Le regard avide, Cardoen a projeté sa mélancolie intérieure sur ces objets déracinés qu'il nous montre privés de leur fonction initiale, engloutis dans le gouffre du temps, dans un cycle perpétuel de mutations dont l'artiste espère fixer quelques traces pour« conjurer l'absorption du temps »6. Décomposés comme outils, les voici recomposés comme symboles. Libérés de l'utilitarisme qui les a conçus, les voici érigés au rang de signes: « ces images, nous apprend Bernard Cier, prévisualisent la mort du dernier système de production de signes dont l'humanité s'est dotée et qui, comme les autres, aurait fini par échouer dans le non-sens. Prévoyant une catastrophe commune à tous les régimes de signes, elles préfigurent (. . .) l'acharnement obsessionnel de l'humanité à reconstituer ses antécédents symboliques »7.

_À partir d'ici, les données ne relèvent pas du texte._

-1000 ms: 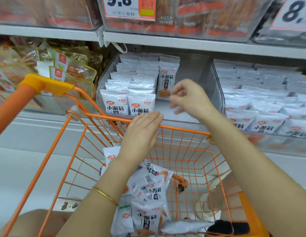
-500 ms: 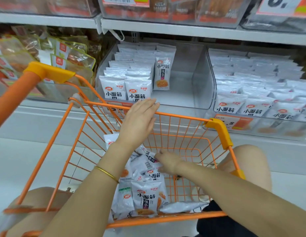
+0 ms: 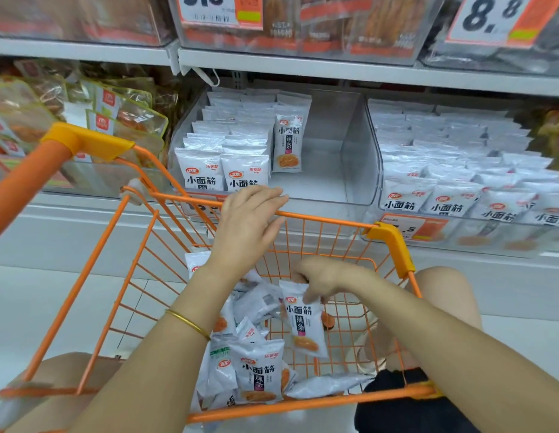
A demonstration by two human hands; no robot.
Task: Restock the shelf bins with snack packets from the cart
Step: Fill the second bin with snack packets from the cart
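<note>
An orange wire cart (image 3: 390,242) stands before the shelf with several white snack packets (image 3: 256,373) piled at its bottom. My right hand (image 3: 328,279) is inside the cart and pinches the top edge of one white snack packet (image 3: 304,323), lifted above the pile. My left hand (image 3: 250,223) rests with straight fingers on the cart's far rim. Behind it a clear shelf bin (image 3: 356,170) holds rows of the same packets on its left side, one upright packet (image 3: 287,145) beside them, and bare floor on its right.
A second clear bin (image 3: 459,182) to the right is packed with white packets. Transparent bags of other snacks (image 3: 109,120) fill the bin at left. The upper shelf carries price tags (image 3: 490,17). My knees flank the cart.
My right hand came down from the shelf bin into the cart, took hold of a packet and has lifted it off the pile. My left hand stayed on the rim.
</note>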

Ce commentaire éclairant des photographies de Cardoen s'applique sans hésitation aux Gises. Parce qu'en elles, disions-nous, converge tout un parcours et singulièrement cette étroite solidarité avec les objets défunts. Mais il ne s'agit plus désormais de les dépister dans le monde extérieur. L'intimité est aujourd'hui telle qu'ils habitent littéralement l'artiste et s'extériorisent subitement comme les expressions d'une nécessité intérieure. Ce sont à proprement parler les mots de Cardoen, qui s'additionnent, s'articulent pour formuler une position sur le monde, construire ce paysage post-apocalyptique, cette image d'une fin proche et menaçante. Mais, pour reprendre notre lecture de Bernard Cier, « on pourrait tout autant imaginer un début de monde,. un début qui en aurait fini avec la fin du monde, avec les parcours obligés de l'ancien monde »8.

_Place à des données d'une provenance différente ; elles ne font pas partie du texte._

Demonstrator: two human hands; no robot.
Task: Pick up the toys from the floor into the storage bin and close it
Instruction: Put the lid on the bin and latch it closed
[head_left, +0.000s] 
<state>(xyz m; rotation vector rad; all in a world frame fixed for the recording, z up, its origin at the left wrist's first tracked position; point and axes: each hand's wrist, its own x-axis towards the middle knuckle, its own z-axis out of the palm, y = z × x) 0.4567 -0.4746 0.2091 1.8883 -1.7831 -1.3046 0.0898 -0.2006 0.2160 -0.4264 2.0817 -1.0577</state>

Loin de nous paralyser, les Gises nous amèneraient donc à démanteler un édifice de valeurs destructrices avant qu'il ne soit trop tard, à nous défaire de notre part d'ombre, à accomplir une forme de mortification, de purification par les cendres. En indiquant cette nécessité, les Gises formulent la possibilité d'un dénouement. Aussi amères soient-elles, elles expriment finalement un espoir. Sans cela, elles n'existeraient pas. Elles seraient mortes avant même d'avoir vu le jour, tuées dans l'œuf à l'annonce du cataclysme, pulvérisées par l'effroi de la chute. Anxieux Cardoen ? Noueuses les Gises? Bien sûr. La brutalité du monde ne condamne-t-elle pas à l'indécence tout ludisme insouciant et aveugle, tout décor sophistiqué et flatteur? Mais de la conscience meurtrie au nihilisme cynique, il y a un pas que Cardoen ne franchira pas.

Laurent Courtens


1 La proportion de jusqu'au-boutistes est plus importante encore lorsque l'expérimentateur indique explicitement qu'il asswne« l'entière responsabilité» de l'opération ou lorsque c'est à une tierce personne qu'est confiée la sordide mission de manipuler le tableau de bord. Sans ordres d'un expérimentateur, moins de 3 % des participants montent jusqu'aux charges maximales.
Voir, entre autres, « People who torture» sur http://www.ralphmag.org « libre discussions sur l'expérience de Miligram » http://olivier.hamman.free.fr/discutions/miligram et « They're finnaly all the same » sur http://www.kuro5hin/org/story/2002
2 in« People who torture », op.cit.
3 formule empruntée à Nicolas Bourriaud, « Topocritique : l'art contemporain et l'investigation géographique », in Global Navigation System, Palais de Tokyo 1 Éditions Cercle d' Art, Paris, 2003, p.14
4 Note d'intention de l'artiste
5 Nicolas Bourriaud, op.cil
6 Notes personnelles de l'artiste sur la série Dépôt, 1994
7 Bernard Cier, «Post-scriptum, et caetera )), 1990, dossier de l'artiste.